Decades of non-adoption say otherwise. It's hard to say what the exact reason
is - paralyzing conservatism, business models built on _decommoditizing_ money
into an identity-based instrument, conspiracy via government regulation, or
something else. But enough time has passed that if banks were remotely
receptive to the idea of digital cash, it would have caught on _somewhere_.
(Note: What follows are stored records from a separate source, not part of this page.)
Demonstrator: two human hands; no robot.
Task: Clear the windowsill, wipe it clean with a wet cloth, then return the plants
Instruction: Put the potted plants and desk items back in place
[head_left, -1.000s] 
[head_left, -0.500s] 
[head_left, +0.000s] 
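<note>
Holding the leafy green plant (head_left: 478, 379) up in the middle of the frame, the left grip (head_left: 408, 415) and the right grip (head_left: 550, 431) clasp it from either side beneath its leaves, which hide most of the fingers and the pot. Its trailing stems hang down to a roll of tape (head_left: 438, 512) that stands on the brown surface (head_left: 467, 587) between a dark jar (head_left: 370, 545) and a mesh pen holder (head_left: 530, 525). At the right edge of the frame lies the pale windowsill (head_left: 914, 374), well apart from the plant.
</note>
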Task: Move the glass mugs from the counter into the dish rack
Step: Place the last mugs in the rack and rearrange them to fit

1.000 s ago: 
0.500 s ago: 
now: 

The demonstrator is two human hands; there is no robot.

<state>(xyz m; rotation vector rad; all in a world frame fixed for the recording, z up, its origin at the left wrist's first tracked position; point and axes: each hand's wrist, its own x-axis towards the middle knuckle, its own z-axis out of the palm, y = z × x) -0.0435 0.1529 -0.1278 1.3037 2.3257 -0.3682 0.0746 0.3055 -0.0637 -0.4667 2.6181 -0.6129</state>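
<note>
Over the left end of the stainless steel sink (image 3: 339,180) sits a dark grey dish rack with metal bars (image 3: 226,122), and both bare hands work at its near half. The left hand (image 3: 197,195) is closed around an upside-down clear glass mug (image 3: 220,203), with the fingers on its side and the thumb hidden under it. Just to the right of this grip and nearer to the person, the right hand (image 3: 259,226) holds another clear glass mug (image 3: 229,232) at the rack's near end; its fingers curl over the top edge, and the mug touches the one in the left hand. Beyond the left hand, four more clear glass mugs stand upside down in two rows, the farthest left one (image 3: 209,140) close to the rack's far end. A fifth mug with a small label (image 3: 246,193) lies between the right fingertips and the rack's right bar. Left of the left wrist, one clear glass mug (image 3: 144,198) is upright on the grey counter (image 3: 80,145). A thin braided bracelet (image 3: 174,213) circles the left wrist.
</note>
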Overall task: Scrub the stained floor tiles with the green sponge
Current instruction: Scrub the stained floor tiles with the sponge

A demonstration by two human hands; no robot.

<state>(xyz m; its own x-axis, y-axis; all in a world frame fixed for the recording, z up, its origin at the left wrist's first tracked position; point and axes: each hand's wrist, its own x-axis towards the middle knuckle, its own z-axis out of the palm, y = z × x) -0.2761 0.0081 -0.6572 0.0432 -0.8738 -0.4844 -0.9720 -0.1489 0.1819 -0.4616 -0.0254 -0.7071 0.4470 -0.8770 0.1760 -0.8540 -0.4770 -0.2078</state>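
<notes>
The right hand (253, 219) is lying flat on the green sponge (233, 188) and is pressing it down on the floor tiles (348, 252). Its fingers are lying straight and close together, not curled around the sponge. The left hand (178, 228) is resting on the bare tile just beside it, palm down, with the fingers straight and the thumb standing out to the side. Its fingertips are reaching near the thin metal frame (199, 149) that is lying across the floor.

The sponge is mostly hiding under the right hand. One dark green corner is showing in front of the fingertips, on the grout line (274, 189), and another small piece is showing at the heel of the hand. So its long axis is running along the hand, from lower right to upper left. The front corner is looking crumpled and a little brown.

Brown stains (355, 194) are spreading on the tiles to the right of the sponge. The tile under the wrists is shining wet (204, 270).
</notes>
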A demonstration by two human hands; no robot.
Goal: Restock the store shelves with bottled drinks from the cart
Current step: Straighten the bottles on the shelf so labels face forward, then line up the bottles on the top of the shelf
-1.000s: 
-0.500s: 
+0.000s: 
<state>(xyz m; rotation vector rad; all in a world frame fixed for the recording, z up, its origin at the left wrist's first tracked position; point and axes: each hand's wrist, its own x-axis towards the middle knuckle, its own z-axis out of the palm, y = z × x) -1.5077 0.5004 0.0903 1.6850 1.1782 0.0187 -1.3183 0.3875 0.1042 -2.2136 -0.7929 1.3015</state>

> _there is nothing in Bitcoin that can "reissue" currency_

Every new wallet address, no? Offline transactions are vulnerable to double
spends, but this is the case with every digital cash system. IIRC, the ones
that protect against offline double spends do so by revealing the fraudster's
identity if a token is spent twice - requiring a bank and legal system for
recourse.

> _It is more common to assume some bound on the attacker's computing power
> and to use complexity theoretic arguments about security._

Sure, and this is what the SHA2/DSA parts of Bitcoin do. Nobody can forge
transactions, the worry comes about from double-spending. You have to
remember, digital currency is _not_ a two-party problem - every involved party
is what gives the currency value. This is essentially a coordination problem
(which database copy is authoritative?), and is precisely the novel problem
that Bitcoin _solved_. Previous p2p attempts would do something like "majority
of parties", which is always vulnerable to Sybil attacks. Bitcoin went for
something that _can_ be algorithmically enforced, staking its outcome on the
belief that NSA-level computing would both not dwarf the rest of the network,
and that double spends would be detected and could be somehow mitigated down
the line.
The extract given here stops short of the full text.